Nous devons être convaincu que notre combat, pour la défense de l’inspection du travail comme celui pour la défense des libertés syndicales est un combat juste, un combat comme celui contre le projet Macron de retraites à points qui a le soutien de l’immense majorité des travailleurs et d’une majorité de la population. Nous sommes des dizaines de millions contre ce gouvernement et sa politique de régression tout azimut. Ce combat, nous allons le gagner si nous prenons confiance dans la force de notre classe sociale.

 

Pour conclure, nous sommes là aujourd’hui à défendre les libertés syndicales, pour exiger du Conseil d’Etat qu’il :

1 – Réaffirme le droit pour la CGT et les autres syndicats de choisir librement ses représentants !

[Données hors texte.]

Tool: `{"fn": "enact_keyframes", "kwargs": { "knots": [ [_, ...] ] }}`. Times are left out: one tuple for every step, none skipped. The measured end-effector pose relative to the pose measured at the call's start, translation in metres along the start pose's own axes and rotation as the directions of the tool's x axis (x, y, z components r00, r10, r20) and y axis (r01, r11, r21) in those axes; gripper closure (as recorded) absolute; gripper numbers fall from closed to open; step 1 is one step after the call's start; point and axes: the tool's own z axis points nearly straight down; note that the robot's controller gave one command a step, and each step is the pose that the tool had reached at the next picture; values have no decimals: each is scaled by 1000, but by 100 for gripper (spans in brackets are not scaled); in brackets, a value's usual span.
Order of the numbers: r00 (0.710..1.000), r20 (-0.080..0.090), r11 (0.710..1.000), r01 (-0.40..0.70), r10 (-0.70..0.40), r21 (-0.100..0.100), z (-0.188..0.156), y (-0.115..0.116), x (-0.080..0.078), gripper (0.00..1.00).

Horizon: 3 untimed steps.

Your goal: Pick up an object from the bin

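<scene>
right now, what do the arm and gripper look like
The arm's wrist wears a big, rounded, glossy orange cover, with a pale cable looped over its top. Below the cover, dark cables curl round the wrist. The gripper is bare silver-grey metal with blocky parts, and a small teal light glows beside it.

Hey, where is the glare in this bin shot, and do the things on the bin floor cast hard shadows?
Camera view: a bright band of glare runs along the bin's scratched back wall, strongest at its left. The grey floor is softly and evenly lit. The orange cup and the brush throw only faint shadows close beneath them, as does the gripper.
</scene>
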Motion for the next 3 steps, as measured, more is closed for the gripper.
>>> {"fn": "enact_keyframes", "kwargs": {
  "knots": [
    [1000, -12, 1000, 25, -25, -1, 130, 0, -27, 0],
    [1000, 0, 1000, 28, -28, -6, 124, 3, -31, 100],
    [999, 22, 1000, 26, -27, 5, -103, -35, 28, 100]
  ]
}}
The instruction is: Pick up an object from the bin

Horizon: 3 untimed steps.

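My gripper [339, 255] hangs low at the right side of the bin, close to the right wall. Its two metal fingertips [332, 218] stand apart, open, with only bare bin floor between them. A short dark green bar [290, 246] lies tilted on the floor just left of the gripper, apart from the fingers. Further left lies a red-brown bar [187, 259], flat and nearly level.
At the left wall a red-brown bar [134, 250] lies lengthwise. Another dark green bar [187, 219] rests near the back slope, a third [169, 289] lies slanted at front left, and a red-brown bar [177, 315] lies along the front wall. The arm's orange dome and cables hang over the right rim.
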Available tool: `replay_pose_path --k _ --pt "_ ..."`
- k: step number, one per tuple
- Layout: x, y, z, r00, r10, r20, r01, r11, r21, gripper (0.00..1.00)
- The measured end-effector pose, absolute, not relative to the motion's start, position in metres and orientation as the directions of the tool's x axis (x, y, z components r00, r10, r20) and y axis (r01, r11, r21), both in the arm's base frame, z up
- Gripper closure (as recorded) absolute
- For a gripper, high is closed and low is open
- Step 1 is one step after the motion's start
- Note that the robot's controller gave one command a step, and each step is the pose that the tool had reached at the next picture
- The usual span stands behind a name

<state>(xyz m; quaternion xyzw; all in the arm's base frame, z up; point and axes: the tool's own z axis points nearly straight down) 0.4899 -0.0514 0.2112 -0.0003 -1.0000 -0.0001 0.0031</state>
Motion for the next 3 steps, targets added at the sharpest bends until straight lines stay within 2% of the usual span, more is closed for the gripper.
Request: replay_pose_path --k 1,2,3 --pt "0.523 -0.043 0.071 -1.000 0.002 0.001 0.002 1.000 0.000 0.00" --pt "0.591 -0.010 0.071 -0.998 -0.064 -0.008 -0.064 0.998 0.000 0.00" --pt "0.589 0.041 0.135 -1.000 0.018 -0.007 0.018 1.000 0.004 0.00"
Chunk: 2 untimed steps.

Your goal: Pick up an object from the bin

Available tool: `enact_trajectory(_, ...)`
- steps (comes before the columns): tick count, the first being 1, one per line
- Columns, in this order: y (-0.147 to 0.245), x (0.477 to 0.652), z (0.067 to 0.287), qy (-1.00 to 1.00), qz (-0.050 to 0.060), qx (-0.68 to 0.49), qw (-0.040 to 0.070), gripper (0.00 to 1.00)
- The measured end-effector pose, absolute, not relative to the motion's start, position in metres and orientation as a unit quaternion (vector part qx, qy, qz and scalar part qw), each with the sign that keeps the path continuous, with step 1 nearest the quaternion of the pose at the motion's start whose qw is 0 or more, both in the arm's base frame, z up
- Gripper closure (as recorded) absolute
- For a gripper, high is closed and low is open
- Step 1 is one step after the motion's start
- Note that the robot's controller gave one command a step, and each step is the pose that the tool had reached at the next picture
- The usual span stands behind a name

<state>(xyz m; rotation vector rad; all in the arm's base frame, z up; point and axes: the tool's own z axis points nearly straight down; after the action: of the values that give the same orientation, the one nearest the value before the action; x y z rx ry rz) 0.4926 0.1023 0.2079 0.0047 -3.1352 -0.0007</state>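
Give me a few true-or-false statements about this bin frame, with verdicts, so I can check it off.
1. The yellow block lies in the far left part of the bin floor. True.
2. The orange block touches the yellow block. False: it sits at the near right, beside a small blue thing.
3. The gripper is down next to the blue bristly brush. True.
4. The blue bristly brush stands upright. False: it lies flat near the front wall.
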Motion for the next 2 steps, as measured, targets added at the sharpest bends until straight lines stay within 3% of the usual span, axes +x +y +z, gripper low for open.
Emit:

2 – Réaffirme le libre exercice du droit syndical pour les agents de l’inspection du travail y compris pour les mandats interprofessionnels publics

3 – Réaffirme le droit pour tout syndicaliste de critiquer ouvertement l’Etat au plus haut niveau concernant notamment sa politique désastreuse en matière de prévention des risques professionnels et environnementaux, et sa complicité dans les crimes industriels comme l’amiante, les morts au travail ou l’incendie de LUBRIZOL

Aujourd’hui, nous sommes là pour défendre nos droits. Ce combat nous allons le gagner et engager une véritable contre-attaque !

J’espère que nous nous retrouverons prochainement devant cette même juridiction administrative pour obtenir, sur la base de nos mobilisations collectives sur les questions de santé au travail, que le Conseil d’Etat condamne sévèrement l’ETAT pour l’ensemble des morts au travail qu’il n’a pas pris la peine d’essayer de sauver.